A montanha de lixo que passava de 10 metros, já foi um problema emblemático no bairro Dom Antônio Barbosa, região sul de Campo Grande. Atraídas pela microeconomia que girava em torno da catação de lixo, na década de 1990, centenas de famílias se instalaram ali, de onde tiravam sustento por meio da catação de resíduos recicláveis, em meio aos detritos gerados por campo-grandenses.
Anos depois, sofreram com a morte de um menino de 9 anos soterrado no lixão, o que concentrou a atenção dos campo-grandenses no problema social (e ambiental) que por ali pairava.
De lá para cá, muita coisa aconteceu. Embora ainda seja uma das regiões mais carentes de Campo Grande, foi a partir do desamparo econômico, o qual emergiu com o fechamento do lixão, que um mutirão da solidariedade ganhou força. Pelas “mãos” dessa rede solidária, a região volta a ver perspectiva de transformação social, por meio de diversos projetos sociais que realmente ajudam e tiram muitas crianças da marginalidade.
Com o crescimento, tudo o que as pessoas querem é não mais serem reconhecidas como “os moradores do lixão”. No mesmo lugar e entrada do que já significou renda e, também, foi palco de uma tragédia, hoje, está uma horta, uma casa solidária, reciclagem e projetos voltados ao meio ambiente.
Ou seja, o tempo passou, levando a sujeira embora e mostrando o verdadeiro sentimento de muitas pessoas, envoltas no estigma de que ali é uma região somente de criminosos.

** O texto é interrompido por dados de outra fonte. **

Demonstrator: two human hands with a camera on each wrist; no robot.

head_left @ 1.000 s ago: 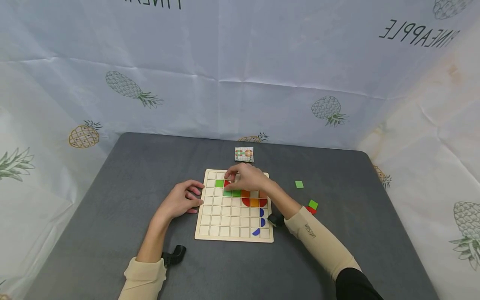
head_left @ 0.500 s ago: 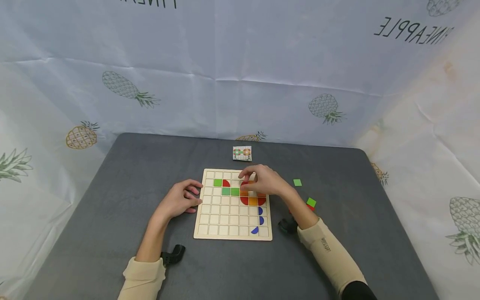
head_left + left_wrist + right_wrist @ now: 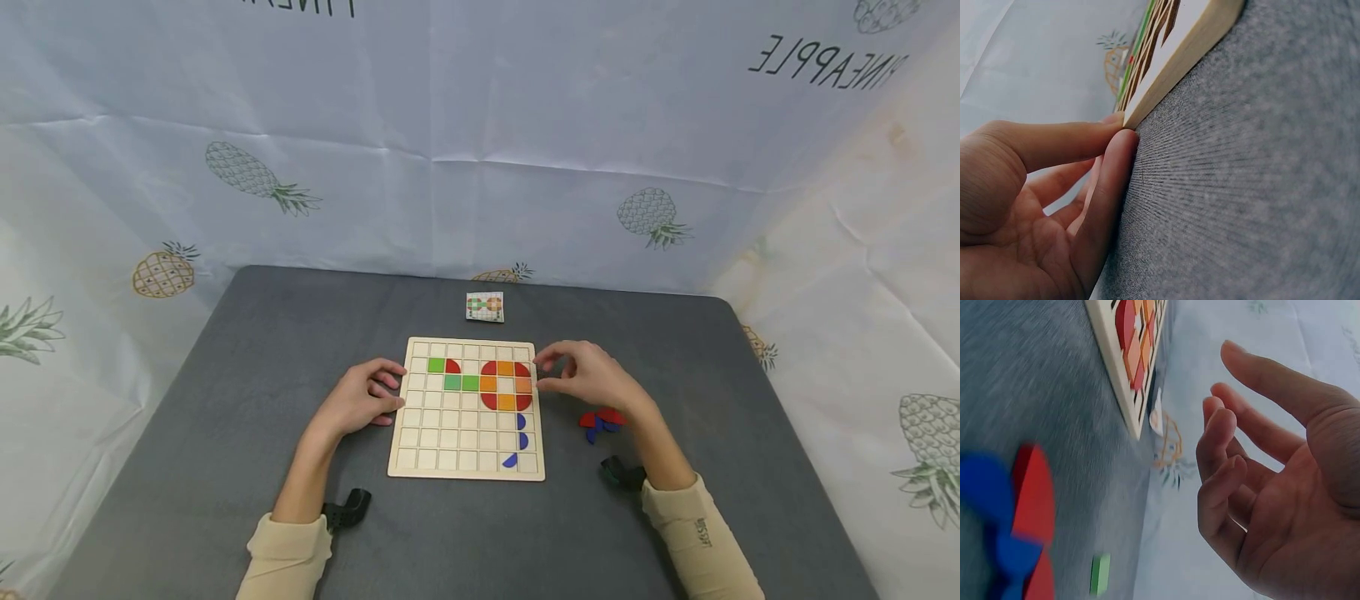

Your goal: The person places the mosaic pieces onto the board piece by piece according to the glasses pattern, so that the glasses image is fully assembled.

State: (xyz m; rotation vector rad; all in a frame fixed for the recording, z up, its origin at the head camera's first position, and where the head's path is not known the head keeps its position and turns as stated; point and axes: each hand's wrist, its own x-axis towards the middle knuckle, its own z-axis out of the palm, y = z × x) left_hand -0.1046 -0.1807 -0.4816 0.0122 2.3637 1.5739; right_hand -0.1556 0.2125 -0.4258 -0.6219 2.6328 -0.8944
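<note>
My left hand (image 3: pixel 365 395) rests at the left side of a pale wooden grid board (image 3: pixel 430 437), its fingertips touching the edge. In the left wrist view, the thumb (image 3: pixel 1063 145) touches the board's rim (image 3: pixel 1166 81). My right hand (image 3: pixel 588 375), holding nothing, hovers just beyond the board's right edge with a gap between thumb and fingers. A ring of red and orange tiles (image 3: pixel 506 402) lies on the board. Left of it are green tiles (image 3: pixel 452 382) and a red quarter-round tile (image 3: pixel 452 367). Blue half-round tiles (image 3: pixel 522 441) lie lower right.
Loose red tiles (image 3: pixel 587 420) and blue tiles (image 3: pixel 592 436) lie on the grey table (image 3: pixel 315 308) right of the board. A green tile (image 3: pixel 1100 574) shows in the right wrist view. Behind the board lies a small pattern card (image 3: pixel 484 307). A pineapple-print cloth (image 3: pixel 450 208) hangs behind.
My right hand has moved right, from over the red quarter-round tile to beyond the board's right edge, uncovering the tile ring. My left hand has stayed at the board's left edge.
</note>
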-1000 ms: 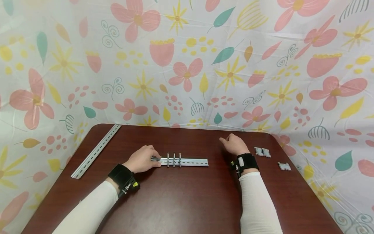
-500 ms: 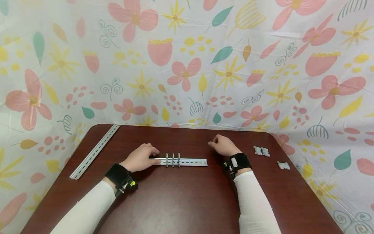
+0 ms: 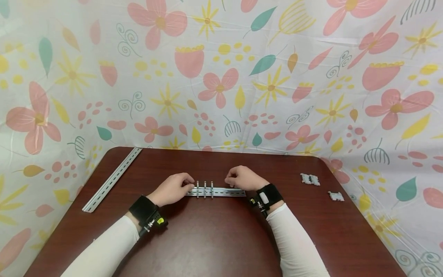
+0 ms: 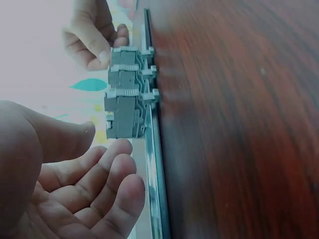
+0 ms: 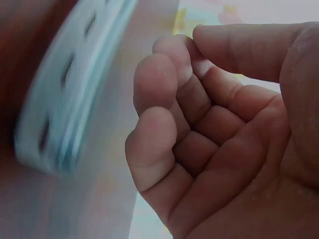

O Jornal Midiamax conta esta história dentro de seu novo projeto, o Fala Povo: Midiamax nos Bairros, que apresenta particularidades, problemas e personagens da região do Dom Antônio Barbosa.
Ao longo da programação, no site, impresso e televisivo Midiamax (canal 4 da Net), serão exibidas histórias de moradores, curiosidades, pontos gastronômicos, segurança e tudo o que envolve o cotidiano da população local.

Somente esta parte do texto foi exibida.